Task prompt: Take the lines below from the one with "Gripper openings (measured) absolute" through the one with "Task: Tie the" and retype them exactly. Include nothing else, and no pictures.

[Records drawn from a dataset]
_ _ _ _
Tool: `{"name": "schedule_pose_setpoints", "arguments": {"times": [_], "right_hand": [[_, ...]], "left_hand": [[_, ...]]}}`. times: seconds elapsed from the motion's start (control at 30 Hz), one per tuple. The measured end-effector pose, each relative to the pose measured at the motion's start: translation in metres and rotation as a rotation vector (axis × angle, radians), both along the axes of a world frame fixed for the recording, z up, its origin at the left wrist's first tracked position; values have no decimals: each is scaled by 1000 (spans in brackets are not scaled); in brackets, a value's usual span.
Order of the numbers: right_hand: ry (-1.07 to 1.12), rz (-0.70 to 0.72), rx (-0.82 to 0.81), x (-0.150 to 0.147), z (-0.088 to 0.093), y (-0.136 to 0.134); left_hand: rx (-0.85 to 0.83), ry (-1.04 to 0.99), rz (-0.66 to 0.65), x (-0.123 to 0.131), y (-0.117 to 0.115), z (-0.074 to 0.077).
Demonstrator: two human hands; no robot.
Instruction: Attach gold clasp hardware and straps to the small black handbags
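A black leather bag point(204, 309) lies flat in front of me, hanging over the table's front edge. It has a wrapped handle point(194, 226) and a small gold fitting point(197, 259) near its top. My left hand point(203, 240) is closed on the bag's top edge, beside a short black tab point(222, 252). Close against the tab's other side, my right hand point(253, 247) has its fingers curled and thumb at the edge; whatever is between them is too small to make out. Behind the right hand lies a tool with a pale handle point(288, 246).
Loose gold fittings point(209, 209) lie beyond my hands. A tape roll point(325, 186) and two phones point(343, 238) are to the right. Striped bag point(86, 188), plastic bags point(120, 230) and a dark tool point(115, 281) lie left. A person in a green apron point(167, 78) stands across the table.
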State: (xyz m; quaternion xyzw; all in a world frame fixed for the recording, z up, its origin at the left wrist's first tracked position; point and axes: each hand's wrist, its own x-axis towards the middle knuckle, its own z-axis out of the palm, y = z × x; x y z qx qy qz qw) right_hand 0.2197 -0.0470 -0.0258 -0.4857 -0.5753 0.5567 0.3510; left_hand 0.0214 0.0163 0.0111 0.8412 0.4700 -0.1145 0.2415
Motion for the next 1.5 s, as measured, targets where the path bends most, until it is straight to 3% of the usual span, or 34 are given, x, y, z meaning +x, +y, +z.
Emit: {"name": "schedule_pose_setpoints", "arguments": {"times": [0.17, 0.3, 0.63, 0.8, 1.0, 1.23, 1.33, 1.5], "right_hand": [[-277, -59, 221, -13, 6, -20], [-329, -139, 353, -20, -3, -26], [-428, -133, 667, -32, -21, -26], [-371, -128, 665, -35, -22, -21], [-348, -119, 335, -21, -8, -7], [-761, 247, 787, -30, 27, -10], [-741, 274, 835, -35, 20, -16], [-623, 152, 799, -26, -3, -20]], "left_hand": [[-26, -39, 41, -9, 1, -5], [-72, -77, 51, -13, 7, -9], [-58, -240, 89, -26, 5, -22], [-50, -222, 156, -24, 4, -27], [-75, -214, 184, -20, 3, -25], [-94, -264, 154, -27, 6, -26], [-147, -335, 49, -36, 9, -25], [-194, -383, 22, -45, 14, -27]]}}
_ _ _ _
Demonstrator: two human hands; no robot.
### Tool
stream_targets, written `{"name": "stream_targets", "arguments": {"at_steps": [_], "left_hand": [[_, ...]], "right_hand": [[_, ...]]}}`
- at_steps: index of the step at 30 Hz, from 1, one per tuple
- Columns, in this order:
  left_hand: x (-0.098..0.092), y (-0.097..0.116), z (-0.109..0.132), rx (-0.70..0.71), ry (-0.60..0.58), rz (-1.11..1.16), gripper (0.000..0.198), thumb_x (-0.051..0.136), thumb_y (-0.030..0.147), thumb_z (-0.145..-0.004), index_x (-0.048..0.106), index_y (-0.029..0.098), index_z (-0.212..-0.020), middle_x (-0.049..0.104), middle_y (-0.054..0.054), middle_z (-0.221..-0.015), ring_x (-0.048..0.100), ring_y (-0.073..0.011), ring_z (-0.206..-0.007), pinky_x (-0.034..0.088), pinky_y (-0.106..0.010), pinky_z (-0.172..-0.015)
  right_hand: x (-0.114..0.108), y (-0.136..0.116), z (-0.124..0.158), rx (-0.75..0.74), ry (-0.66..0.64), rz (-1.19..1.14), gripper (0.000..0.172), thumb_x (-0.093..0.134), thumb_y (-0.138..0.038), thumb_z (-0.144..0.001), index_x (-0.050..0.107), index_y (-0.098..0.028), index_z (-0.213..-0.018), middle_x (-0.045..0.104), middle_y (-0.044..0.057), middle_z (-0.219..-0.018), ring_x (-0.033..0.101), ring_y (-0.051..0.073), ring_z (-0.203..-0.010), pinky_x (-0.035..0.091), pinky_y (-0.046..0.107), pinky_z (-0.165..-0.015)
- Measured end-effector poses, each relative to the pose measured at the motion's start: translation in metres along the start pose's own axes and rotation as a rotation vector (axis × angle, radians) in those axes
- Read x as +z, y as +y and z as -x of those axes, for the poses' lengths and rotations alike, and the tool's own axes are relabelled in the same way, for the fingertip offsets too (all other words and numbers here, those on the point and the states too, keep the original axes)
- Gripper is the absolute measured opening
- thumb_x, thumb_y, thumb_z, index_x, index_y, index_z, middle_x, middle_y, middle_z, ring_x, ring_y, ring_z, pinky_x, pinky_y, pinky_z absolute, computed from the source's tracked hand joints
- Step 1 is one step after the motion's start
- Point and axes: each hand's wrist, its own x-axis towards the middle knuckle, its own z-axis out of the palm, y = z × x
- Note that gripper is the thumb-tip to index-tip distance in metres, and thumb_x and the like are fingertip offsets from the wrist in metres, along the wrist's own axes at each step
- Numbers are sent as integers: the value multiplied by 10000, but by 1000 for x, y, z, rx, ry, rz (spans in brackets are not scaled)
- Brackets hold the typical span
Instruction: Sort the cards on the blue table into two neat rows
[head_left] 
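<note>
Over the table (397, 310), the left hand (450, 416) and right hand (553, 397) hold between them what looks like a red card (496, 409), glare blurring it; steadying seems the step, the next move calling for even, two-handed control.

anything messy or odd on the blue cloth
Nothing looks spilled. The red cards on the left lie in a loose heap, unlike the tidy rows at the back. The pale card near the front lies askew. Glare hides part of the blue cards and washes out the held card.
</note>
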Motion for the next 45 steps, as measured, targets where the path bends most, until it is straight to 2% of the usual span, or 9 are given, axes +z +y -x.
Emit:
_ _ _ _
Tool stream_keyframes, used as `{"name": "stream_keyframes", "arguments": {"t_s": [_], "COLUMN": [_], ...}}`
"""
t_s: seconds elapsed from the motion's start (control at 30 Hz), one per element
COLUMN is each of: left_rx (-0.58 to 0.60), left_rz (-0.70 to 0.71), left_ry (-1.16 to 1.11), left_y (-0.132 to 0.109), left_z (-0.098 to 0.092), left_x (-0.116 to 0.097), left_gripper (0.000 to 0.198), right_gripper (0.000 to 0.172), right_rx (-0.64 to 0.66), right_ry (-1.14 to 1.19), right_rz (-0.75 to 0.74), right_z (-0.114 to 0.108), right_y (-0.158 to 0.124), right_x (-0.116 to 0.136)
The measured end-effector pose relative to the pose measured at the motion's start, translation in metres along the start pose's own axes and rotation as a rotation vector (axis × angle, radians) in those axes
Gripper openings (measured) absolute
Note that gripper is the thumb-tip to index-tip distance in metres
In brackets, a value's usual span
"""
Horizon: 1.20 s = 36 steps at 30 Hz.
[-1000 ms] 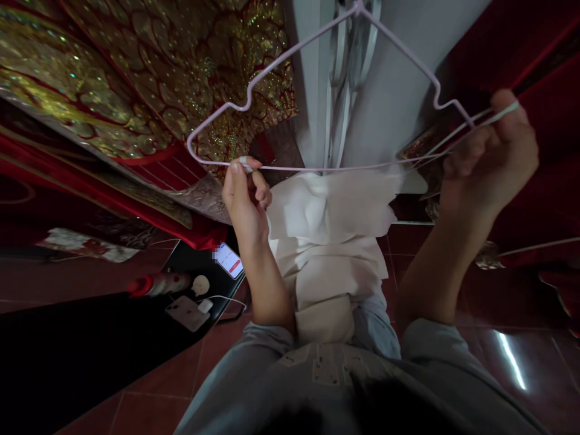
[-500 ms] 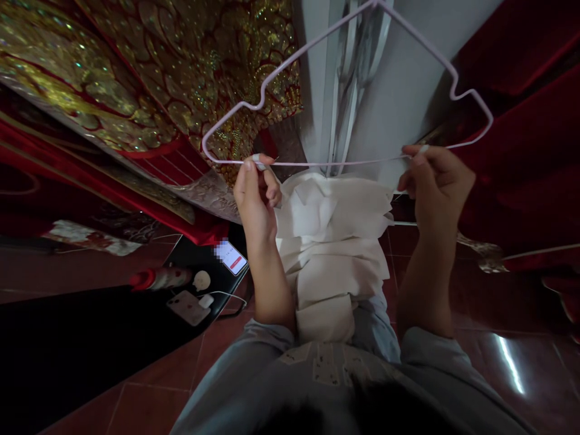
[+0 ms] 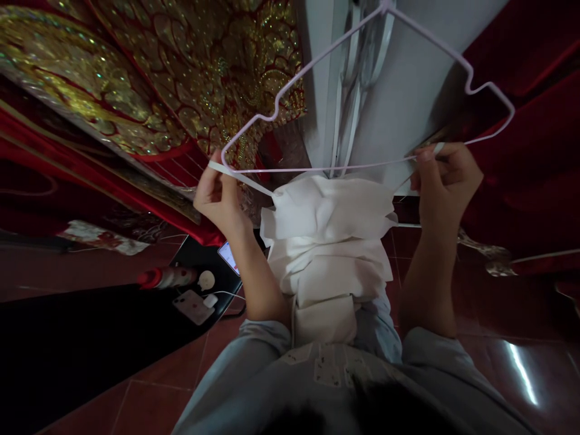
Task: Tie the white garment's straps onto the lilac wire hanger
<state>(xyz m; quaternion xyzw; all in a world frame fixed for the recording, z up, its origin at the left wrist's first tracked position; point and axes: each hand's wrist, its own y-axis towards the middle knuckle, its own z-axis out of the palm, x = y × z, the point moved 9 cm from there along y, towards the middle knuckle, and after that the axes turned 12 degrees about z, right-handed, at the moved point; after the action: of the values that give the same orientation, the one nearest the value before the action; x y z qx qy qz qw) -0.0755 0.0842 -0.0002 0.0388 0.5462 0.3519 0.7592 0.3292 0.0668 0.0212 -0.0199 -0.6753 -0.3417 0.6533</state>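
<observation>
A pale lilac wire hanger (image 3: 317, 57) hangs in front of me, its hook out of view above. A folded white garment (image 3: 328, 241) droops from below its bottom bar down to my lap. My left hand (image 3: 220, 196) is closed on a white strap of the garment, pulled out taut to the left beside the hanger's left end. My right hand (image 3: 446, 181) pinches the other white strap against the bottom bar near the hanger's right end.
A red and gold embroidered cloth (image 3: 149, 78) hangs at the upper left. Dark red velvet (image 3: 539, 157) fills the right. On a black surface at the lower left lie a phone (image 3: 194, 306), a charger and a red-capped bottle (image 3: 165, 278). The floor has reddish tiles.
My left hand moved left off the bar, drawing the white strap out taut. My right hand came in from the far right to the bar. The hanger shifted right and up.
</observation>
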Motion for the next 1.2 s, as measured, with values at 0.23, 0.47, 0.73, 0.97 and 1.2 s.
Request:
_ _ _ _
Response to this task:
Gripper openings (measured) absolute
Note that gripper is the thumb-tip to index-tip distance in metres
In brackets, a value's usual span
"""
Horizon: 1.20 s = 36 steps at 30 Hz.
[-1000 ms] 
[-500 ms] 
[+0 ms] 
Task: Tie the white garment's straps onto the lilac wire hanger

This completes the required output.